Coherent Corp. reported strong Q2 FY26 results, with revenue increasing 17.5% and EPS up 35.8% year-over-year, driven by datacenter and communications segments that now represent 72% of sales. The DeepValue report notes that Q2 datacenter revenue grew 14% sequentially, with a book-to-bill ratio exceeding 4x, indicating robust order momentum amidst AI-driven demand. However, the report emphasizes that COHR's stock, priced at $211, already reflects an AI optics upcycle, with high valuation multiples (P/E 131, EV/EBITDA 32.4) and no margin of safety. Critical execution hurdles include sustaining double-digit sequential datacenter growth through the March and June 2026 quarters while scaling indium phosphide (InP) laser capacity to convert backlog into shipments. Despite the positive earnings headline, the investment thesis remains contingent on overcoming these supply constraints and avoiding share loss in a crowded market.

Implication

The Q2 results validate COHR's exposure to AI optics demand but do not mitigate the high valuation and execution risks highlighted in the DeepValue report.
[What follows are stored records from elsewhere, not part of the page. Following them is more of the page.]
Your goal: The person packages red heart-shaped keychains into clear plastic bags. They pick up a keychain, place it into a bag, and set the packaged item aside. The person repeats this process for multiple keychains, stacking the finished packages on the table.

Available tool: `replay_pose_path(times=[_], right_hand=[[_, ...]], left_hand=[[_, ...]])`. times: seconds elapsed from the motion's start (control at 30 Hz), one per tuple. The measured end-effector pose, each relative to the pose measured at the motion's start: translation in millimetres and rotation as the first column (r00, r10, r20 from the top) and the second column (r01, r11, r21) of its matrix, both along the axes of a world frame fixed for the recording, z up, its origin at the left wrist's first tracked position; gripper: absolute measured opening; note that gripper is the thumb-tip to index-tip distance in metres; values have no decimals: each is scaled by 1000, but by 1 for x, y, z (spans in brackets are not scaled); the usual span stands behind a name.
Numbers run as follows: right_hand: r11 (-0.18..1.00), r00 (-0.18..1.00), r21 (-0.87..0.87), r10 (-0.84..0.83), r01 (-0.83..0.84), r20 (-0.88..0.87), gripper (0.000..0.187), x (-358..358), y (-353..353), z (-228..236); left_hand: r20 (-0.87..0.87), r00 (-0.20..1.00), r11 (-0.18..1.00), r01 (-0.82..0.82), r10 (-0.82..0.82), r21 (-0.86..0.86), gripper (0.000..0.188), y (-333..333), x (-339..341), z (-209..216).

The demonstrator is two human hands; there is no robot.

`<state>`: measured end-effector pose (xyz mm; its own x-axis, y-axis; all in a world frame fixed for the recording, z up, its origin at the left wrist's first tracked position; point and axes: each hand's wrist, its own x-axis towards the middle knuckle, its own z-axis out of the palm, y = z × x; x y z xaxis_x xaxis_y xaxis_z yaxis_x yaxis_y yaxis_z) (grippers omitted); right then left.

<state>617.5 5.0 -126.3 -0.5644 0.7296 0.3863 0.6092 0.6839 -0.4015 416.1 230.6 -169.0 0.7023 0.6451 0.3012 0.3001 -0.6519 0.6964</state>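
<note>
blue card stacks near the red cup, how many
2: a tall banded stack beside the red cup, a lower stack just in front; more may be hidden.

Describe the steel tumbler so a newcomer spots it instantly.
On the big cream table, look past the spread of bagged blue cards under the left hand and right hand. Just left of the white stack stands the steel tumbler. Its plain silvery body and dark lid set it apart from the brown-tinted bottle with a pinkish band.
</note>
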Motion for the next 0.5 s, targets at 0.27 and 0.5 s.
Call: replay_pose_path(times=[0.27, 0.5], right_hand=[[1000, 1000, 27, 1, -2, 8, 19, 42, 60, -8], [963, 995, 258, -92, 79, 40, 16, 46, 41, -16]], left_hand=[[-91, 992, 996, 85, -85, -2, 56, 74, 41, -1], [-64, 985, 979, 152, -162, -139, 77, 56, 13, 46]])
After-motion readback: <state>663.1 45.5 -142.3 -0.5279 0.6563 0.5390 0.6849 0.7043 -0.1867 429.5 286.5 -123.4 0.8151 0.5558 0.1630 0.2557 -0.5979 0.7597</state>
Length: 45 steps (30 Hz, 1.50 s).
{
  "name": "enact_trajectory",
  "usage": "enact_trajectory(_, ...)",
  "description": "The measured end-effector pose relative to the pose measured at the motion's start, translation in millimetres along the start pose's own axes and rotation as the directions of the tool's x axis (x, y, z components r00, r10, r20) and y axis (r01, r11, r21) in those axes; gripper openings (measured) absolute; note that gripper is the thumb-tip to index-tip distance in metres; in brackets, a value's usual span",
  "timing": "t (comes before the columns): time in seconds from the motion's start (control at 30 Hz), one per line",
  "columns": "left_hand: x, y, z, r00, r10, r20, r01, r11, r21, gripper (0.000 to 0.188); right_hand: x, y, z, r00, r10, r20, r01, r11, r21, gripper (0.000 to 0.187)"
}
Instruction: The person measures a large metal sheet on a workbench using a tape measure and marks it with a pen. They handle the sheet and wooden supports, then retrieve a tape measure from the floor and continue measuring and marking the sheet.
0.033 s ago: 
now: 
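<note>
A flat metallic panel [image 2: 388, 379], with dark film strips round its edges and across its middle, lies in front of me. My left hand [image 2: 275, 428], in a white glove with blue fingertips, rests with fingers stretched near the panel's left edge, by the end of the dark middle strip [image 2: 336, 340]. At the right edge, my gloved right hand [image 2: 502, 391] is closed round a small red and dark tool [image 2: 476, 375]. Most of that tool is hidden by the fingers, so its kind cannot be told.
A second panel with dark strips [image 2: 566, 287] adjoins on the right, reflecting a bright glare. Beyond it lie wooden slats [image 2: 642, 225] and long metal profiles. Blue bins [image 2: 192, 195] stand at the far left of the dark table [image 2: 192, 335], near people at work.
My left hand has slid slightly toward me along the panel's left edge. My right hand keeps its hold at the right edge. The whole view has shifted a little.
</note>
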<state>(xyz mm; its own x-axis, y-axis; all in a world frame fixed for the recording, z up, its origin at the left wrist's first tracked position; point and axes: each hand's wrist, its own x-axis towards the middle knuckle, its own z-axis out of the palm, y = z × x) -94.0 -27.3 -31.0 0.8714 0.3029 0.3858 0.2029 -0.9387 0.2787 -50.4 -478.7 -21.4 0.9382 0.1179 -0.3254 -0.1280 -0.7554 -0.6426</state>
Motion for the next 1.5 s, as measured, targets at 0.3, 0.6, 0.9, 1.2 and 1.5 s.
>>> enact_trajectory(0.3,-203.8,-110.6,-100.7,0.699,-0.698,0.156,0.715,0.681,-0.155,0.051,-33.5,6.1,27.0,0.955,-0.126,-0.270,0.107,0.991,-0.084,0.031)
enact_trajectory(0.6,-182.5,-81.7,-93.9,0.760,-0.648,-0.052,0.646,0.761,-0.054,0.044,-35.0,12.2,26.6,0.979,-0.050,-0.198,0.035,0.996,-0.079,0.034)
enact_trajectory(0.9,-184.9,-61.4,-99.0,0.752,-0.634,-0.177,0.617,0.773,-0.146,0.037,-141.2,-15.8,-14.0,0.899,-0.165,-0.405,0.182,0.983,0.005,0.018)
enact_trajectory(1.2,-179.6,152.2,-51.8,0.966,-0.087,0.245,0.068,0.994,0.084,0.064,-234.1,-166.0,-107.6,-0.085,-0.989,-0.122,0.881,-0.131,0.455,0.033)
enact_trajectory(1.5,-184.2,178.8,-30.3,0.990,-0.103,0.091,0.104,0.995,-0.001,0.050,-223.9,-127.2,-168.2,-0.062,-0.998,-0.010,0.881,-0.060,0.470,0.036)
Forward returns depend on converting record bookings into sustained shipment growth, necessitating double-digit sequential datacenter expansion in the March and June 2026 quarters. Capacity scaling, particularly for InP lasers, must proceed on schedule to unlock backlog and support margin improvement, or growth could stall. Any miss in these targets could trigger a sharp multiple reset, given the stock's crowded AI trade narrative and financial leverage (net debt/EBITDA 2.7). Therefore, while the earnings are encouraging, investors should adhere to the 'WAIT' rating and consider entry only near $175 or after clear evidence of execution success.

Thesis delta

The news confirms the demand strength underlying COHR's AI optics thesis but does not alter the critical need for execution on shipment conversion and capacity scaling. No shift in the investment call is warranted; the thesis remains unchanged, with a 'WAIT' rating until the March and June quarters demonstrate sustained double-digit sequential growth and InP ramp progress.